Problem to work on: Only the pictures stay out; every record is to be quoted exactly.

Stored entries:
◆ ◆ ◆ ◆ ◆

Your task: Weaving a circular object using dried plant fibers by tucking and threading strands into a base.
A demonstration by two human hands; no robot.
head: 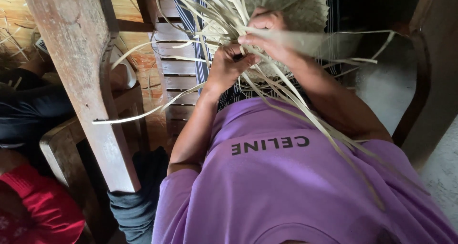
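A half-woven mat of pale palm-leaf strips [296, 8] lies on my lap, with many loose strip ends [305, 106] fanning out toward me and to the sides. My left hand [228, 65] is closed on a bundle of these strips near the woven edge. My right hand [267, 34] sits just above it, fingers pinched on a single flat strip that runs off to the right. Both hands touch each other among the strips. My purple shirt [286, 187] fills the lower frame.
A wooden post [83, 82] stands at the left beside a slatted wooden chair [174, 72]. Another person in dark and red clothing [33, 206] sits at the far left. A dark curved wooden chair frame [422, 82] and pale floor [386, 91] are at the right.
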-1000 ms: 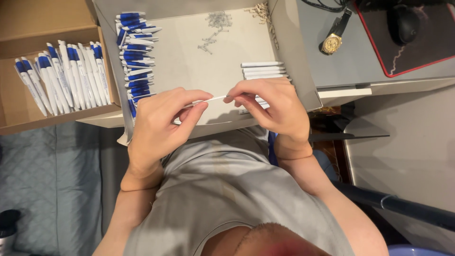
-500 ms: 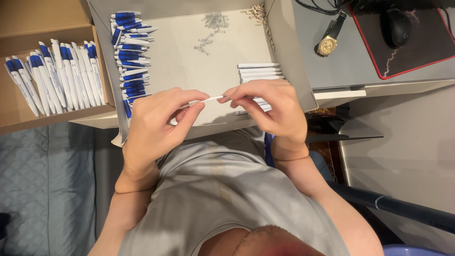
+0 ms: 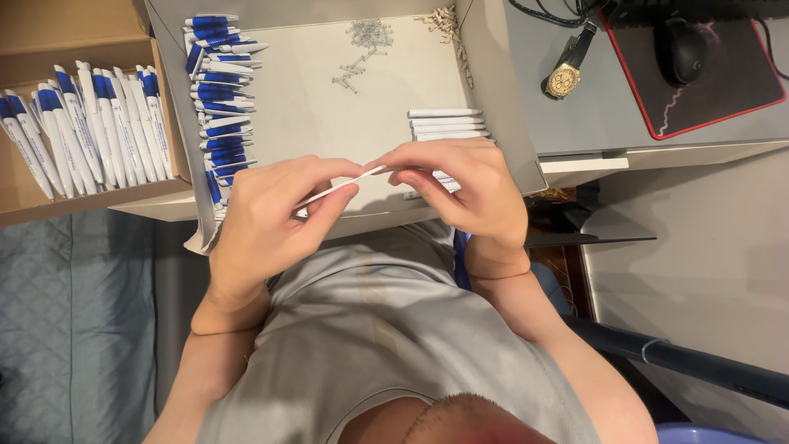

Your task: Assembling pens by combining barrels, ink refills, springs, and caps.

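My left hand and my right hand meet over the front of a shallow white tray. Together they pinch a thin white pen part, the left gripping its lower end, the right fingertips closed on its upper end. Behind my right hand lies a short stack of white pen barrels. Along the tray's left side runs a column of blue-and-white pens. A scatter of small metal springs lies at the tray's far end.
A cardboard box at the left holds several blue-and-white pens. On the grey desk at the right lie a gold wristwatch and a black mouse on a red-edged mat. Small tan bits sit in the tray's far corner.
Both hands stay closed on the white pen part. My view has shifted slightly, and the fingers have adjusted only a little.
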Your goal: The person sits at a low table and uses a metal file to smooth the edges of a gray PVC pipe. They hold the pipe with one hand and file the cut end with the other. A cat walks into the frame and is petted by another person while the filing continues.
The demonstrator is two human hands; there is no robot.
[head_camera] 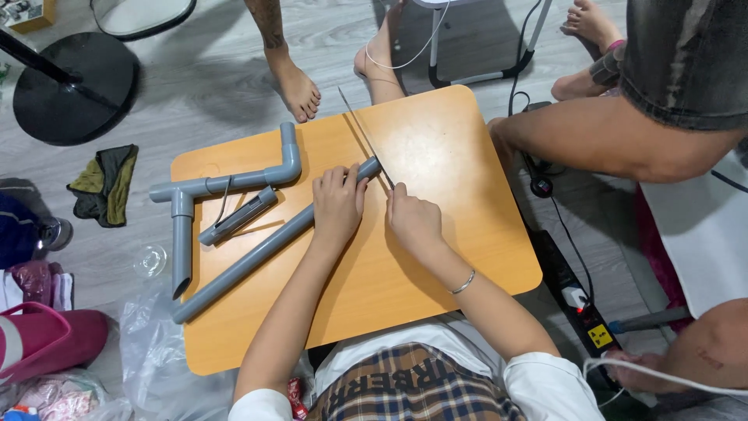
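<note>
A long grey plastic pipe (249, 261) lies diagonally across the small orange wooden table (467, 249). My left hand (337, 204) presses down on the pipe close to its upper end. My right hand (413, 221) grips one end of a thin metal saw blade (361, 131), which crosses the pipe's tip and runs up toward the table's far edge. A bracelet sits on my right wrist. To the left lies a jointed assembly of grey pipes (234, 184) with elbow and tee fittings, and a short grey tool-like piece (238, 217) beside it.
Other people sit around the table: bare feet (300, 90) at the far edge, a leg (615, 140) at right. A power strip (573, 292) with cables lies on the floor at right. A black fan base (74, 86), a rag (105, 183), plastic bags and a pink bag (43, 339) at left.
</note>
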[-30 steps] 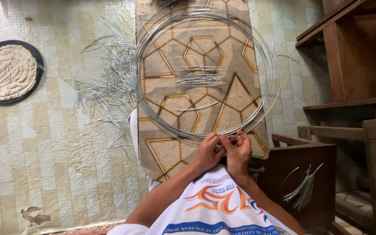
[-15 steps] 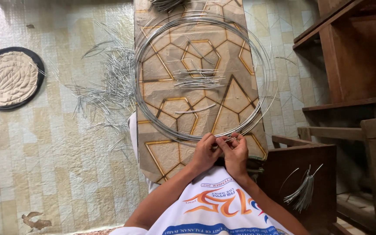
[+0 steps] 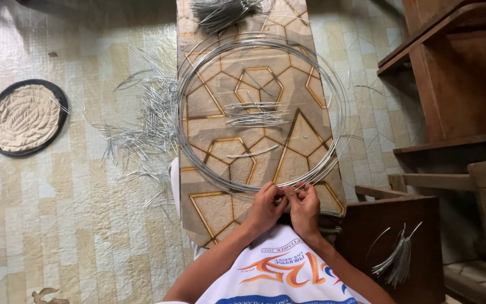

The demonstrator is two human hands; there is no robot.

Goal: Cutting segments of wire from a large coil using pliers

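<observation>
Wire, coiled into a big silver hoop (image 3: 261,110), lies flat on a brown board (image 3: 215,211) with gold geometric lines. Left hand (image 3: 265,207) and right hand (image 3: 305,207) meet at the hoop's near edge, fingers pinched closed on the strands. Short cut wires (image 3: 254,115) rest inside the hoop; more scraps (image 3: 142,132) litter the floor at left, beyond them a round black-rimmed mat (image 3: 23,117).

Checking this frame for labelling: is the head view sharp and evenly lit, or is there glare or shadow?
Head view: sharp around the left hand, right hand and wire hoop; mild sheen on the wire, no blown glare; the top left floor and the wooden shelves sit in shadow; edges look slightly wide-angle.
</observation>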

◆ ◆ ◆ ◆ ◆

Output of the task:
Your task: Weaving a circular object using dried plant fibers by tucking and threading strands into a base.
A demonstration by two human hands; no robot.
head: 
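A half-woven mat of pale palm-leaf strips [296, 8] lies on my lap, with many loose strip ends [305, 106] fanning out toward me and to the sides. My left hand [228, 65] is closed on a bundle of these strips near the woven edge. My right hand [267, 34] sits just above it, fingers pinched on a single flat strip that runs off to the right. Both hands touch each other among the strips. My purple shirt [286, 187] fills the lower frame.
A wooden post [83, 82] stands at the left beside a slatted wooden chair [174, 72]. Another person in dark and red clothing [33, 206] sits at the far left. A dark curved wooden chair frame [422, 82] and pale floor [386, 91] are at the right.
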-1000 ms: 
-500 ms: 
+0 ms: 

Your task: Assembling pens by combining barrels, ink refills, springs, and caps.

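My left hand and my right hand meet over the front of a shallow white tray. Together they pinch a thin white pen part, the left gripping its lower end, the right fingertips closed on its upper end. Behind my right hand lies a short stack of white pen barrels. Along the tray's left side runs a column of blue-and-white pens. A scatter of small metal springs lies at the tray's far end.
A cardboard box at the left holds several blue-and-white pens. On the grey desk at the right lie a gold wristwatch and a black mouse on a red-edged mat. Small tan bits sit in the tray's far corner.
Both hands stay closed on the white pen part. My view has shifted slightly, and the fingers have adjusted only a little.
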Your goal: The person sits at a low table and uses a metal file to smooth the edges of a gray PVC pipe. They hold the pipe with one hand and file the cut end with the other. A cat walks into the frame and is petted by another person while the filing continues.
The demonstrator is two human hands; there is no robot.
[head_camera] 
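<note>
A long grey plastic pipe (249, 261) lies diagonally across the small orange wooden table (467, 249). My left hand (337, 204) presses down on the pipe close to its upper end. My right hand (413, 221) grips one end of a thin metal saw blade (361, 131), which crosses the pipe's tip and runs up toward the table's far edge. A bracelet sits on my right wrist. To the left lies a jointed assembly of grey pipes (234, 184) with elbow and tee fittings, and a short grey tool-like piece (238, 217) beside it.
Other people sit around the table: bare feet (300, 90) at the far edge, a leg (615, 140) at right. A power strip (573, 292) with cables lies on the floor at right. A black fan base (74, 86), a rag (105, 183), plastic bags and a pink bag (43, 339) at left.
</note>
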[-30 steps] 
[-15 steps] 
[+0 steps] 

The demonstrator is two human hands; there is no robot.

Goal: Cutting segments of wire from a large coil using pliers

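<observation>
Wire, coiled into a big silver hoop (image 3: 261,110), lies flat on a brown board (image 3: 215,211) with gold geometric lines. Left hand (image 3: 265,207) and right hand (image 3: 305,207) meet at the hoop's near edge, fingers pinched closed on the strands. Short cut wires (image 3: 254,115) rest inside the hoop; more scraps (image 3: 142,132) litter the floor at left, beyond them a round black-rimmed mat (image 3: 23,117).

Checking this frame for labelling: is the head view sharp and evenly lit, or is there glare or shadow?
Head view: sharp around the left hand, right hand and wire hoop; mild sheen on the wire, no blown glare; the top left floor and the wooden shelves sit in shadow; edges look slightly wide-angle.
</observation>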

The answer has been given in its entirety.